In baseball, a switch-hitter is a player who bats both right-handed and left-handed—right-handed against left-handed pitchers, and left-handed against right-handed pitchers.
==Characteristics==
Usually, right-handed batters hit better against left-handed pitchers and ''vice versa''. Most curveballs break away from batters hitting from the same side as the opposing pitcher, making them harder to hit with the barrel (or "sweet spot") of the bat. Also, the pitcher's release is further from the batter's center of vision. In switch-pitcher Pat Venditte's words, "If I'm pitching right-handed and they're hitting right-handed, it's tougher for them to see. And then, your breaking pitches are going away from their barrel rather than into their barrel." Even so, many switch-hitters do better from one side of the plate than the other. Numerous switch-hitters have achieved a higher batting average on one side, yet have more power from the other. For instance, New York Yankees great Mickey Mantle always considered himself a better right-handed hitter, but hit more home runs left-handed.〔("Mickey Mantle Obituary" ), ''Baseball Almanac''. Retrieved on July 14, 2008.〕 (However, many of Mantle's left-handed home runs were struck at Yankee Stadium, a park notorious for being very friendly to left-handed power hitters due to the short right field porch, and Mantle batted left-handed much more often than right-handed, simply because there have always been more right-handed than left-handed pitchers. Mantle's longest home run, a 565-foot clout in 1953 at Washington's Griffith Stadium, came batting right-handed)

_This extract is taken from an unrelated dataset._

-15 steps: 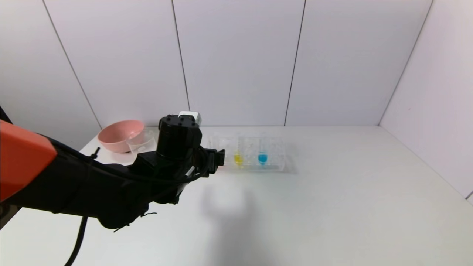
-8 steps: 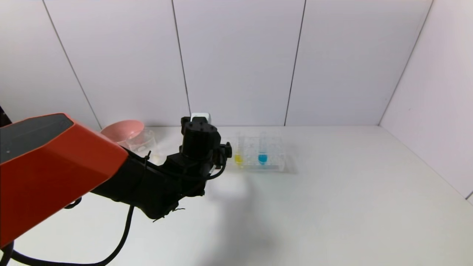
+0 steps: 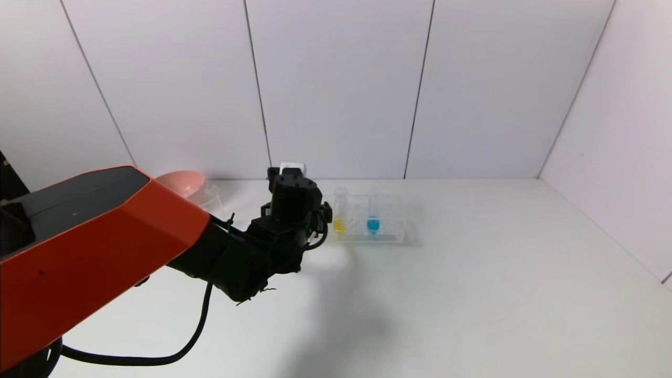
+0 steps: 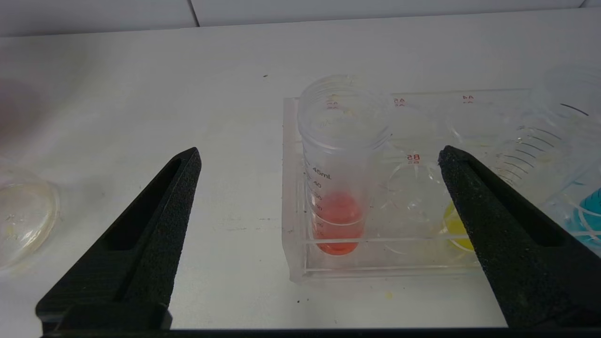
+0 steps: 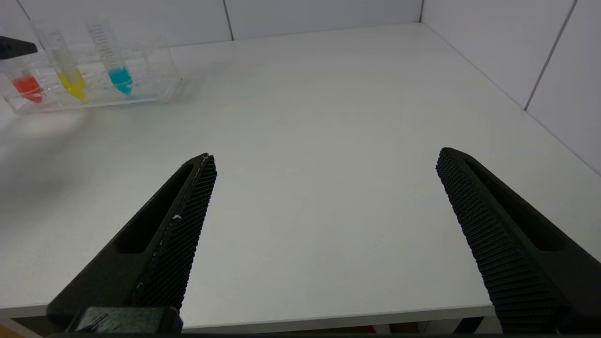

Most switch-hitters have been right-handed throwers, though–among other exceptions–there have been the following players: Lance Berkman, Dave Collins, Doug Dascenzo, Mitch Webster, Wes Parker, Melky Cabrera, Nick Swisher, Justin Smoak, David Segui, Daniel Nava, and J. T. Snow (who, in the final years of his career, hit exclusively left-handed).
Switch-hitting pitchers are relatively rare. They include Mordecai Brown, Norm Charlton, Marvin Rotblatt, Sid Monge, Johnny Vander Meer, J.C. Romero, Kyle Snyder, Wandy Rodriguez, Troy Patton, Tim Dillard, Tyler Johnson, Carlos Zambrano, Dock Ellis, Vida Blue, Anthony Claggett, Kris Medlen, Justin De Fratus, Drew Storen and Kenley Jansen. Joaquín Andújar sometimes hit right-handed against lefties, sometimes left-handed. Tomo Ohka batted left-handed against right-handed pitchers in three games in 2006, but otherwise batted exclusively right-handed.〔("Tomo Ohka Career Batting Splits" ), ''Baseball Reference''. Retrieved on November 15, 2014.〕
Management also had a say in the switch-hitting careers of Bob Gibson and Dwight Gooden. Both Gibson and Gooden—each right-handed, and a fine hitting pitcher—had reached the major leagues as a switch-hitter, and both their teams required them to bat only right-handed, to reduce the possibility of their pitching arms being hit by a pitch.